* TASK DIRECTIONS: Once you have checked each line below, report only the number of lines that contain the word "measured".

* EXTRACTED ENTRIES:

+++++

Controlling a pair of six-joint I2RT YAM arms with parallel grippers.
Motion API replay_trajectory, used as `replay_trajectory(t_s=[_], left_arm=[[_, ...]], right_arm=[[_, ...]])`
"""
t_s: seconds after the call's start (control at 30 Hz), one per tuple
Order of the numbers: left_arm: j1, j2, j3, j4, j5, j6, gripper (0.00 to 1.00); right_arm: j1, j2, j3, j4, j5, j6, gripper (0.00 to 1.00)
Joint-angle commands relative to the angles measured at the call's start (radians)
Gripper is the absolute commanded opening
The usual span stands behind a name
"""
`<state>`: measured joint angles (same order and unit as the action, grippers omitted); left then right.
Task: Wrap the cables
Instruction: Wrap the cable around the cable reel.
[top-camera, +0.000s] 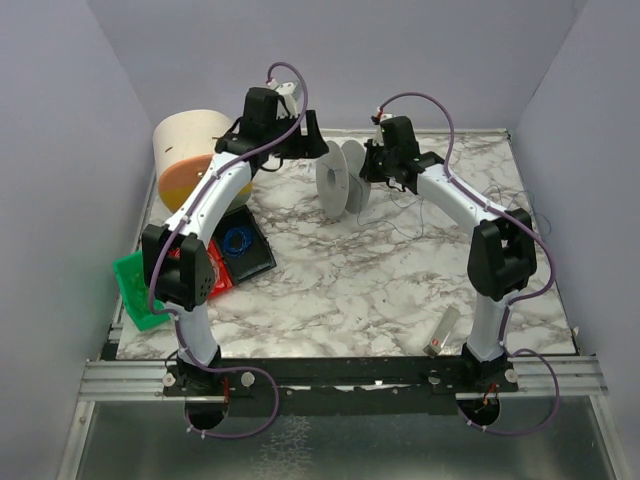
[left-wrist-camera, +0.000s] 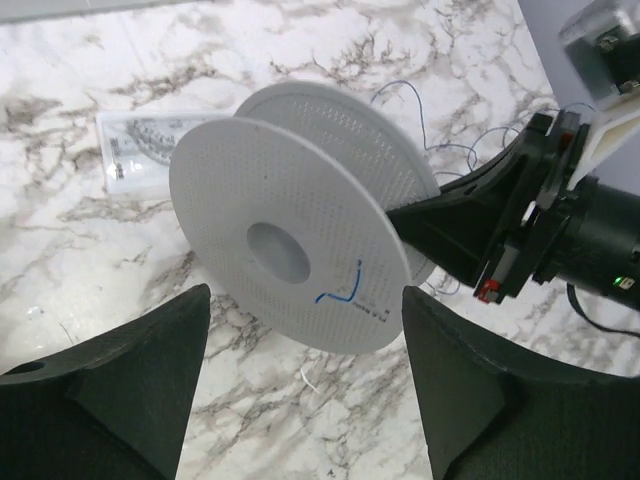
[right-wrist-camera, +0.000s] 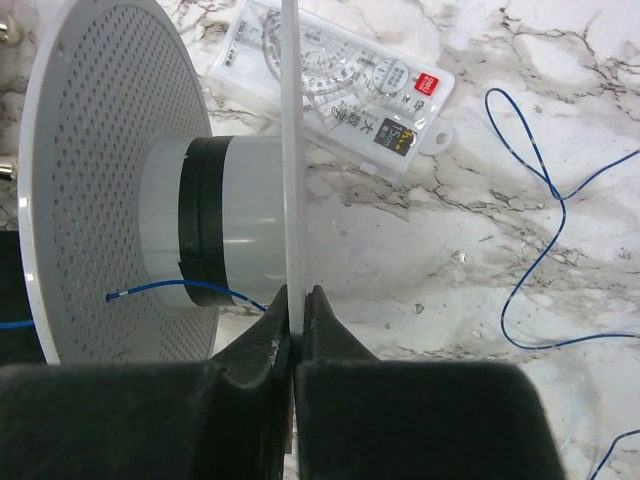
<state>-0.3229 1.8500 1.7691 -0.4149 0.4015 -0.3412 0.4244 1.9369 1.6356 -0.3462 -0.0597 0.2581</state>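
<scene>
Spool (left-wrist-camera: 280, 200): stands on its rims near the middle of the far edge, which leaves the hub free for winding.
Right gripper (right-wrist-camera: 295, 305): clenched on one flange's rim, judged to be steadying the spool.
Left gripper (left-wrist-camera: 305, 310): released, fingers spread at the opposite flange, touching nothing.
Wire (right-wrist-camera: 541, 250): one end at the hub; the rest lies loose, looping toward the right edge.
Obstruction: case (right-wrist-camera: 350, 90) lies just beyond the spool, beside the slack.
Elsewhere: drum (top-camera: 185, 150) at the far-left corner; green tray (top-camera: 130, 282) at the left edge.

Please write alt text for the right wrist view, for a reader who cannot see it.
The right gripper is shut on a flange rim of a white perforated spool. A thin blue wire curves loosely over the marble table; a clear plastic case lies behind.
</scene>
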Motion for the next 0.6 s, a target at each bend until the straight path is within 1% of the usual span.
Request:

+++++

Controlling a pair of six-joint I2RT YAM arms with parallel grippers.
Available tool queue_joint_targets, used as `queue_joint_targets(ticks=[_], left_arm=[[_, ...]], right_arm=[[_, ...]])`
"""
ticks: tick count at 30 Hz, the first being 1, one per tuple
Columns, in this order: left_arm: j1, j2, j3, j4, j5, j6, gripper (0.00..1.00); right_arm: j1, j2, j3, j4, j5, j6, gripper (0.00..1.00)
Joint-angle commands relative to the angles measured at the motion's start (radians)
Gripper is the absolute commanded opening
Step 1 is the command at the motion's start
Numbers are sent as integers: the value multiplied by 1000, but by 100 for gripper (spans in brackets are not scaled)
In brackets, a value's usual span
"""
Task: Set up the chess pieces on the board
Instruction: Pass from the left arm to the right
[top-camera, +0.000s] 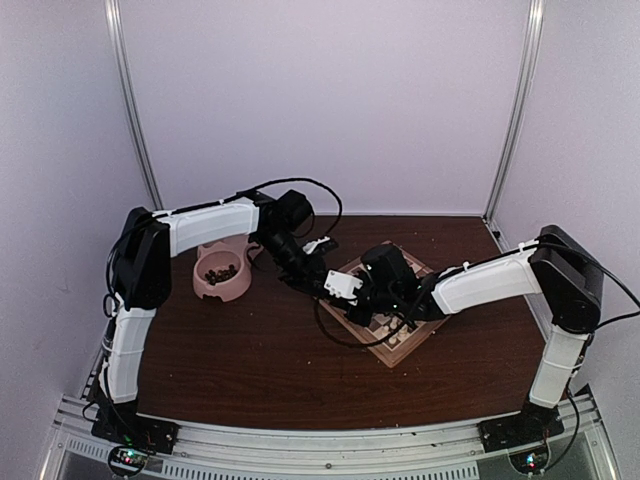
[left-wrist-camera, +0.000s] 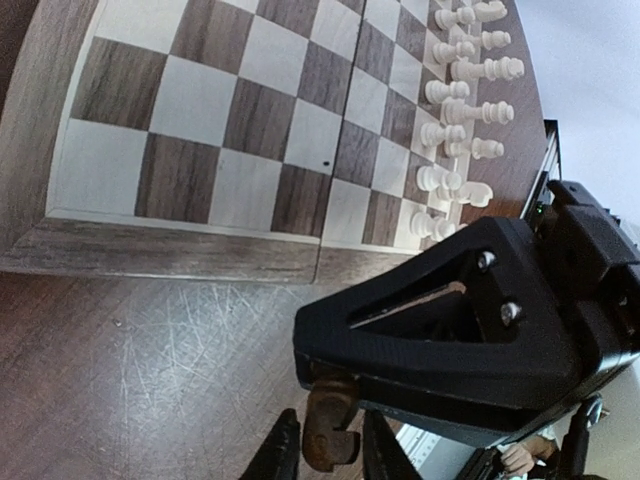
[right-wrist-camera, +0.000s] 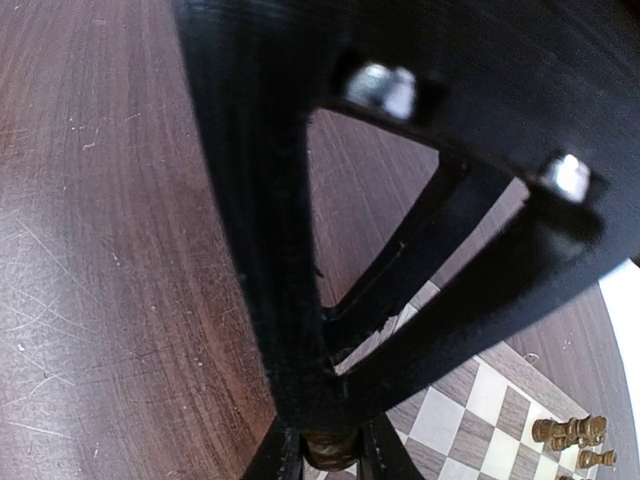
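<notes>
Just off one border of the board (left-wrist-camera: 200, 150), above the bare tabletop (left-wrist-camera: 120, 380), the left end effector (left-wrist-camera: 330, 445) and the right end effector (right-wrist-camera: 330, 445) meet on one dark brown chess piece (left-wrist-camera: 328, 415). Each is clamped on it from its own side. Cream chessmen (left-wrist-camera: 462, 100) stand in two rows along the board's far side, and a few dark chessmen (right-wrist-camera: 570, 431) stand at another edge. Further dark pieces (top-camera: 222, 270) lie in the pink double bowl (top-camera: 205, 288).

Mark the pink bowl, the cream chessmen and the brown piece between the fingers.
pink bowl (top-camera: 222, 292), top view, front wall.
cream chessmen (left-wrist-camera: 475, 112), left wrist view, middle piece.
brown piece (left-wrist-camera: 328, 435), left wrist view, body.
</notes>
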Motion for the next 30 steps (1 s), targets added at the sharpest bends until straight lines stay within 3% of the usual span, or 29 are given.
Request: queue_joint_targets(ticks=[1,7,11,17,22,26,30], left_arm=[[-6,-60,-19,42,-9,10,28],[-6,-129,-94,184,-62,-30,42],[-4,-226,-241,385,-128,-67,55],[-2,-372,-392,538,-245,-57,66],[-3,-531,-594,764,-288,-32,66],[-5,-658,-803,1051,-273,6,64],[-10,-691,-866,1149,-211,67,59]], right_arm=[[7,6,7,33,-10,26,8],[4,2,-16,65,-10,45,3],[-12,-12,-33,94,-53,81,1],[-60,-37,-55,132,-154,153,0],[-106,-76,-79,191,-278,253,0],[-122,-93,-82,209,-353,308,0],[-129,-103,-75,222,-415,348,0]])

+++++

* TASK SOLUTION: 3